Тогда он уставился на меня своими леденящими, голубыми глазами, пронзительный взгляд которых я не могу вынести, и отчеканил:
— Мы сделаем вскрытие вместе, — вы слышите, Паскье? Мне сказали, что у госпожи Удуар нет семьи. Следовательно, никто не потребует тела, и в воскресенье утром мы вдвоем сделаем вскрытие. Лепинуа я поставлю об этом в известность.
Я снова было заикнулся:
— Сударь, должен вам признаться. ..
Ронер вдруг впал в тот самый саркастический и едкий тон, который служит для него одной из форм своеобразной обороны, — нечто похожее наблюдается у насекомых, которые меняют окраску при нападении врага.

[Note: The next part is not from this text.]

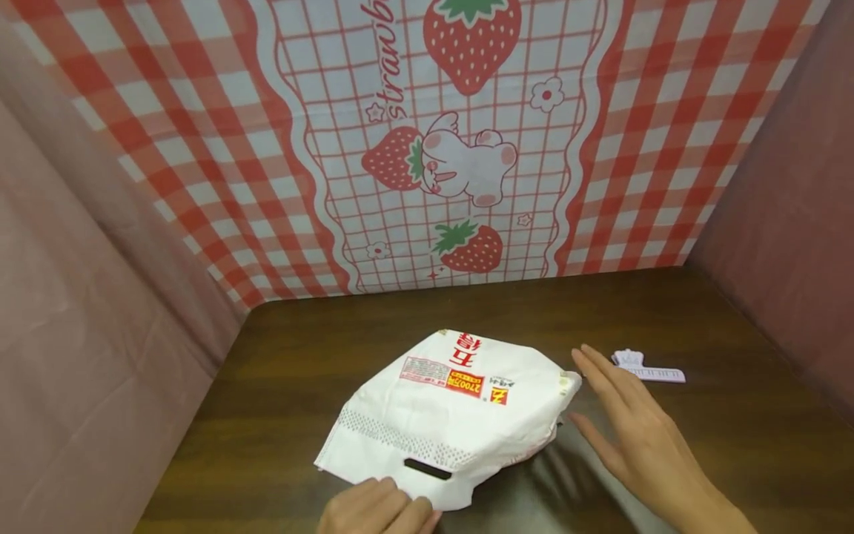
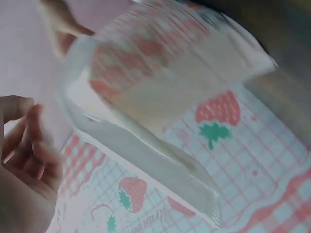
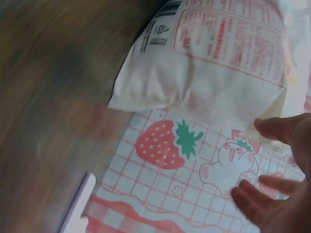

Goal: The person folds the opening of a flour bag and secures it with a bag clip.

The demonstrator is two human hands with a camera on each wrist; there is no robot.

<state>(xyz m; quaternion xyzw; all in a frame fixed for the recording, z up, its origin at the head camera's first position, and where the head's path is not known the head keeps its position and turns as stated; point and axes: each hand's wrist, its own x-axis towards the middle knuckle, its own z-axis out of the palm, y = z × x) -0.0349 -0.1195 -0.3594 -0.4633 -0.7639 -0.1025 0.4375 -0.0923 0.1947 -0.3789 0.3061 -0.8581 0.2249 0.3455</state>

— В чем вы должны мне признаться? Что вы, может, спали с госпожой Удуар? А если бы даже и так...
— Да нет же, сударь, уверяю вас.
— Не оправдывайтесь. Если бы даже было и так, это не может вам помешать выполнить свои обязанности. Хватит сантиментов, дорогой мой. Речь идет о научной истине, а все остальное не в счет. Поверьте мне, предоставьте испускать слезные вопли и вздохи салонным биологам, чьи имена я предпочитаю не называть. Им бы не наукой заниматься, а бренчать на мандолине. Неслыханно! Целых два или три месяца мы стремились выявить и определить границы новой болезни, докопаться до самой ее сущности, наконец нам представляется хоть и печальный, но тем не менее исключительный, а может, даже единственный в своем роде случай завершить некоторые наши наблюдения, ибо идиотские законы пока еще запрещают нам экспериментировать на человеке... Единственный случай, который позволил бы нам теперь действовать наверняка. И вот господин Паскье, мой ассистент, начинает хлопать глазами и привередничать. Может, господин Паскье хочет меня уверить, что он ошибся в выборе карьеры? В общем, дорогой мой, в воскресенье, в десять утра, я вас жду там.
Он повернулся и ушел. Ты, Жюстен, — поэт, философ, человек критического и оригинального склада ума, — ты спросишь себя, наверное, почему я ничего ему не ответил. Но ты не можешь себе и представить, что значит для нас, молодых людей, новичков в медицине или в других науках, наш наставник, наш мэтр. Тебе не понять, что требование почтения и повиновения очень сильно действуют на нас, что один только взгляд или одно только слово наставника бросает нас в краску, в дрожь, а иногда даже повергает в слезы. Тебе не понять, что, несмотря на всю свою жестокость, г-н Ронер, никогда не искавший дороги к моему сердцу, находит иногда другую дорогу — дорогу к моему разуму, и тогда я теряюсь от волнения и не знаю, что ему ответить. Одним словом, я опустил голову и промолчал.